En invierno los días son más
oscuros. Es más difícil que un susto nos agarre en pleno verano, y si así lo
hace, cosa que sin duda sucede (alguna vez hablaremos sin duda de las
pesadillas de las noches de verano), el susto o la posibilidad de ignorarlo, o
incluso la posibilidad de salir corriendo están mucho más a nuestro alcance. En
invierno es distinto. Nuestros pasos se hacen más lentos, cada uno de ellos es
más inseguro, el frió tiende a congelar los pensamientos, y la posibilidad de
caer muerto repentinamente no es tan mala cuando pensamos que la otra opción es
enfrentar nuestras pesadillas más profundas con plena lucidez. Una muerte en
invierno se olvida, se tapa, se sufre. Pareciera ser que aquí la muerte en
persona es la que nos comunica el fallecimiento de alguien; y por favor, seamos
claros, mantengamos una mente clara, no es la parca negra la que vemos ante
nosotros en su estúpido disfraz, sino que es el escalofrío en la piel, es la
imposibilidad de mirar, de pensar, de movernos. Es un sentimiento y un miedo.
No podríamos si quiera pensar o despedirnos, es algo que va más allá de nuestra
comprensión, algo que al contacto inmoviliza. Igual que esta historia.
El invierno cayó, tal como ya lo
había hecho hace más de un año. Hace cerca de dos meses que hacía mucho frio.
Los días se habían vuelto muy tristes, largos y oscuros, pero ya saben que nada
puede realmente aplacar el ruido del flujo de la existencia. Es así como llegue
aquí.
Afuera
los árboles corren por su vida desde mi perspectiva móvil, quedándose en su
lugar y no acompañándome a esta travesía que parecía ser parte de una rutina
vil y perversa, pero eso no era ninguna novedad.

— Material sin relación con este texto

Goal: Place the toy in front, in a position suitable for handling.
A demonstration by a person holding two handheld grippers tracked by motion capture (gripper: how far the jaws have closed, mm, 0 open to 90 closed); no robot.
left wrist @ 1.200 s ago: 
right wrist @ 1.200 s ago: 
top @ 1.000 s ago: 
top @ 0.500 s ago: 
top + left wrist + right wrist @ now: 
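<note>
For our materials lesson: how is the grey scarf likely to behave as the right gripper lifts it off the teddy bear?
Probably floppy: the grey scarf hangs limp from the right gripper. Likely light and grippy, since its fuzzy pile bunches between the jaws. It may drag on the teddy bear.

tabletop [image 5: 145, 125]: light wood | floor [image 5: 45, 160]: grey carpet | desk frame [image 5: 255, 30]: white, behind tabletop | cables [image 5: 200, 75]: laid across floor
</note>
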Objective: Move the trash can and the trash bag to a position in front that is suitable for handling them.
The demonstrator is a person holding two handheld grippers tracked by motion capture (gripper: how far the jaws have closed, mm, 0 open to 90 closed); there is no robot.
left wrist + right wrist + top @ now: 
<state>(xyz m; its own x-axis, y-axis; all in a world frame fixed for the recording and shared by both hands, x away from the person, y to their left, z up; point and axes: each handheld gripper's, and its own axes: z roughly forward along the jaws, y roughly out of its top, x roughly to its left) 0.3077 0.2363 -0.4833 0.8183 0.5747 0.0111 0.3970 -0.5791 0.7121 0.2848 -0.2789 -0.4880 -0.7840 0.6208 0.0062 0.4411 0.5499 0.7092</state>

La luces también prefieren el
estilo luciérnaga y pasan así por la ventana, como bendiciendo su perspectiva
móvil. Yo iba sentado atrás por elección propia, necesitaba ordenar mis
pensamientos, o posicionarlos de forma estratégica, para que no salgan
disparados, como tantas veces suele suceder. Adelante iban otros dos personajes
de esta extraña vida. Dos de las personas que más conozco. Que a la vez pueden
constituir una de las razones por las cuales aparentemente más hay que
cuidarse. Porque, ¿cómo tenerles miedo a personas que no me conocen? Esas son
las que más fáciles son de vencer, o de convencer. Más miedo deben dar aquellas
que involuntariamente te han llegado a conocer quizás en las situaciones más
extremas. Son ellas las que conocen tus debilidades. Es por esto que en
realidad voy metido dentro de mí y es así también que mis oídos se han apagado,
para solo escuchar lo que hablan mis miedos y algunos de mis sueños. Las
piernas van pesadas, y mi espalda curvada e incrustada en el asiento. Con la
cara y los ojos mirando hacia afuera, sigo observando las escapadas de luces y
árboles así como la inquietante quietud, de los caminos.
¿El
destino de este viaje? Un cliente. Así de simple. Es por eso que más aún se
diluyen las razones de este viaje. Se pareciera perder en la negrura del
ensueño esa razón por la cual yo y mi amigo estamos haciéndolo. Más aún en una
noche tan oscura, en la cual lo mejor habría sido quedarnos en nuestras casas,
a esperar que alguna golondrina anuncie el próximo verano. Sin embargo, las
noches, y los días de invierno se nos aparecen como místicas e interminables.
Largas, como solo algunos cabellos suelen ser. Es casi imposible escaparse, y
saltar a un verano, o a una primavera. A estas alturas estaría conforme con un
otoño cualquiera, que guarde la nostalgia de algún verano perdido en el olvido.